- _Work instructions_: Return, from the data that follows, each line that holds the word "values".

[Opening Data to process section]

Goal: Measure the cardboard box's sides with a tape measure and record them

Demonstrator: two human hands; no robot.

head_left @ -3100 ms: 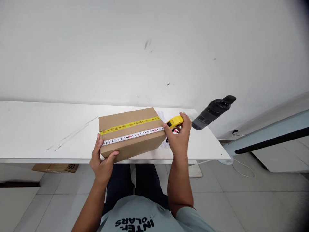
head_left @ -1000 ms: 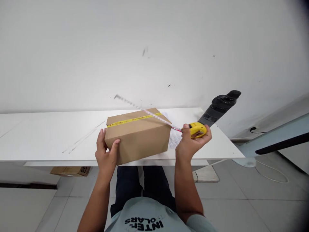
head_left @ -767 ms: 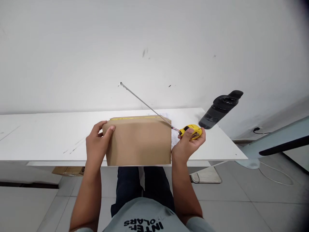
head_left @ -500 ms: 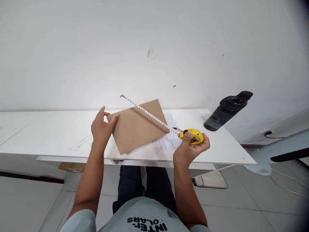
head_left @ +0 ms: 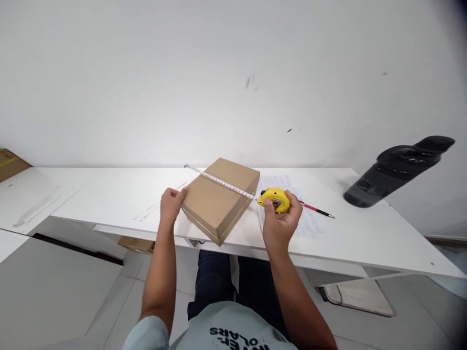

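Note:
A brown cardboard box [head_left: 219,199] lies on the white table [head_left: 109,199], turned at an angle, with yellow tape along its lower edge. My left hand [head_left: 171,204] grips the box's left corner, fingers curled on it. My right hand [head_left: 279,221] is closed around a yellow tape measure [head_left: 273,199] just right of the box. Its white blade [head_left: 219,181] is pulled out and runs up and left across the top of the box, its hook past the far corner.
A printed sheet of paper [head_left: 310,221] lies under my right hand with a red and black pen [head_left: 315,210] on it. A dark bottle [head_left: 397,170] stands at the right. Another cardboard box [head_left: 9,163] shows at the far left, and one [head_left: 136,244] lies on the floor under the table.
The box was lifted, turned over and set down at a new angle. The tape blade swung up into the air and now lies across the box again. The view shifted left.

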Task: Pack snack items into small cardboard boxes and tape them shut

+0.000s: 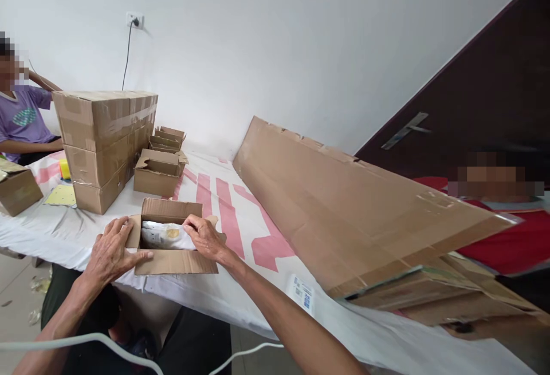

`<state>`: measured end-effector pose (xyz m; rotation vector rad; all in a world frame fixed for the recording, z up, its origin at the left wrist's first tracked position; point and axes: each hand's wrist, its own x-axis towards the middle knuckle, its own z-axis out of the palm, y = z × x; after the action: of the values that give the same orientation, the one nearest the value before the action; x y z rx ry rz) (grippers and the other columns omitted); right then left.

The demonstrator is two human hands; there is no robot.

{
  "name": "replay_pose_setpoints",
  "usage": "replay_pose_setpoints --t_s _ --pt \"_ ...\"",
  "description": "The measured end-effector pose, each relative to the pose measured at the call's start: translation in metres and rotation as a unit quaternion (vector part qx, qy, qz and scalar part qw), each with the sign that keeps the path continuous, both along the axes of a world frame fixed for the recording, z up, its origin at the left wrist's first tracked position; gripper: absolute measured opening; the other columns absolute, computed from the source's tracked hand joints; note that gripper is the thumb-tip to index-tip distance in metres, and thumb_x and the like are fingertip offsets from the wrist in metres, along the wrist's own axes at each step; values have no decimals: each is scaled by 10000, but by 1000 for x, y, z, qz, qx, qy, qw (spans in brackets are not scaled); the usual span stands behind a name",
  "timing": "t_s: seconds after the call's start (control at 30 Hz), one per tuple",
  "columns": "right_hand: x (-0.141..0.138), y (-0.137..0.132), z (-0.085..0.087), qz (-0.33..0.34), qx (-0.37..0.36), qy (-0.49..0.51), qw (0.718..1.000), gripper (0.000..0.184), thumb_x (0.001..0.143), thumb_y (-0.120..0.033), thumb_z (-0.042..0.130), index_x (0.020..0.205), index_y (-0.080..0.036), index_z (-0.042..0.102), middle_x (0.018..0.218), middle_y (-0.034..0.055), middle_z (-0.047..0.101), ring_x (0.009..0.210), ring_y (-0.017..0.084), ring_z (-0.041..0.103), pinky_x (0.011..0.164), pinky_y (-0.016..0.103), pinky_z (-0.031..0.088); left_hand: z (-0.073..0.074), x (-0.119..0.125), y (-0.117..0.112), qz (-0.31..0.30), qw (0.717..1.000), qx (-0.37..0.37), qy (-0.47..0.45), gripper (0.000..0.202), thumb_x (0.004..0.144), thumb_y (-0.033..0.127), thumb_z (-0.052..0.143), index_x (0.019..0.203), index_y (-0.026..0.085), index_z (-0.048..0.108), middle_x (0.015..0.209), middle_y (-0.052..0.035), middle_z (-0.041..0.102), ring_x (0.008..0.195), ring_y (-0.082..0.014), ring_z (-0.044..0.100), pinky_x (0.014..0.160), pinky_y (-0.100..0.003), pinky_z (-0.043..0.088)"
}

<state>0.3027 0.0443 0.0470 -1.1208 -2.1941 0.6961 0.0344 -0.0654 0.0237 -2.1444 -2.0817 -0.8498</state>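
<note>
A small open cardboard box sits near the front edge of the table, its flaps folded outward. Inside lies a white plastic packet with print and a yellowish patch. My left hand grips the box at its left end, fingers on the side flap and thumb along the front flap. At the box's right end, my right hand has its fingers curled closed on the packet's end; the fingertips are partly hidden.
Stacked taped cartons stand back left, with open small boxes beside them. A large cardboard sheet leans across the right of the covered table. One person sits at far left, another at right.
</note>
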Motion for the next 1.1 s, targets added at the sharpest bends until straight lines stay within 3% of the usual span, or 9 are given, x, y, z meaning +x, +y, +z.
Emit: replay_pose_setpoints --t_s 0.13,0.23,0.43,0.5,0.57,0.67,0.8,0.93,1.1 --pt "8 8 20 -17 9 98 995 197 924 -355 501 784 -228 561 710 -25 555 684 157 500 658 268 403 11 -2 3 -22 1000 11 10 570 795 697 756 1144 250 699 1320 -141 707 1321 -398 596 981 -521 546" --pt "17 13 43 -18 12 175 984 241 893 -436 528 776 -227 550 699 -28 504 658 154 446 620 272 384 18 -7 11 -31 999 26 4 540 746 677 803 1054 242 718 1210 -149 748 1318 -433 602 1026 -553 515" --pt "24 15 70 -38 22 239 970 286 869 -490 560 762 -227 534 699 -37 450 644 142 390 597 272 354 51 -7 33 -99 987 10 -125 685 750 574 816 1331 244 664 1273 -138 766 1216 -395 697 1076 -553 507" --pt "23 15 73 -36 22 249 968 292 862 -497 568 762 -225 534 701 -36 445 647 141 383 590 269 347 65 -1 41 -159 966 -28 -204 695 763 550 814 1365 243 654 1264 -124 775 1194 -368 717 1051 -522 540" --pt "20 16 75 -34 21 259 965 295 862 -502 569 768 -225 536 695 -37 439 650 140 378 586 265 342 77 5 49 -236 924 -77 -292 665 765 529 823 1338 225 676 1233 -119 784 1159 -353 732 1016 -503 571" --pt "16 19 76 -36 18 277 960 298 866 -508 577 778 -225 550 687 -36 438 652 142 375 577 259 341 84 14 57 -306 864 -135 -377 596 770 526 829 1258 202 720 1144 -104 795 1055 -330 743 887 -451 618" --pt "12 22 71 -46 2 329 943 341 868 -556 621 906 -218 604 749 -22 511 671 144 420 600 254 391 82 19 61 -262 861 -142 -412 638 743 574 841 1227 174 728 1099 -112 785 921 -297 723 605 -314 577" --pt "10 19 62 18 -63 359 931 507 862 -646 647 1150 -229 613 936 36 651 809 187 587 698 282 518 88 17 62 -207 869 -85 -441 672 707 628 854 1180 167 728 1048 -102 777 926 -292 713 604 -294 573" --pt "0 25 54 75 -111 343 930 507 877 -629 639 1222 -257 625 1203 78 675 1056 258 653 728 323 612 103 12 78 -194 870 -37 -451 674 736 673 821 1139 146 699 1022 -93 738 868 -246 676 591 -283 570"
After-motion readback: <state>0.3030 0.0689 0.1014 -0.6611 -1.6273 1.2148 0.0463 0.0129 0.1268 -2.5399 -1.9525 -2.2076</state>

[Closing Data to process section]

- _Answer to this exercise_:
`<state>`: measured end-effector pose (xyz m; rotation vector rad; all in a world frame fixed for the recording, z up, its origin at the left wrist's first tracked position; point and axes: each hand's wrist, its own x-axis towards the middle knuckle, its own z-axis out of the palm, y = z × x; after the action: of the values that give the same orientation, the one nearest the value before the action; x y z rx ry rz) (grippers and the other columns omitted); right then left.
  "description": "The measured end-effector pose, each relative to the pose measured at the call's start: translation in metres and rotation as a unit quaternion (vector part qx, qy, qz and scalar part qw), each with the sign that keeps the path continuous, both along the axes of a world frame fixed for the recording, z up, its origin at the left wrist's first tracked position; gripper: absolute measured opening; the other columns absolute, computed from the source's tracked hand joints; note that gripper is the thumb-tip to index-tip distance in metres, and thumb_x and the like are fingertip offsets from the wrist in metres, along the wrist's own axes at each step; values have no decimals: each is scaled by 10000, but by 1000 for x, y, z, qz, qx, qy, qw (spans in brackets are not scaled); the usual span stands behind a name",

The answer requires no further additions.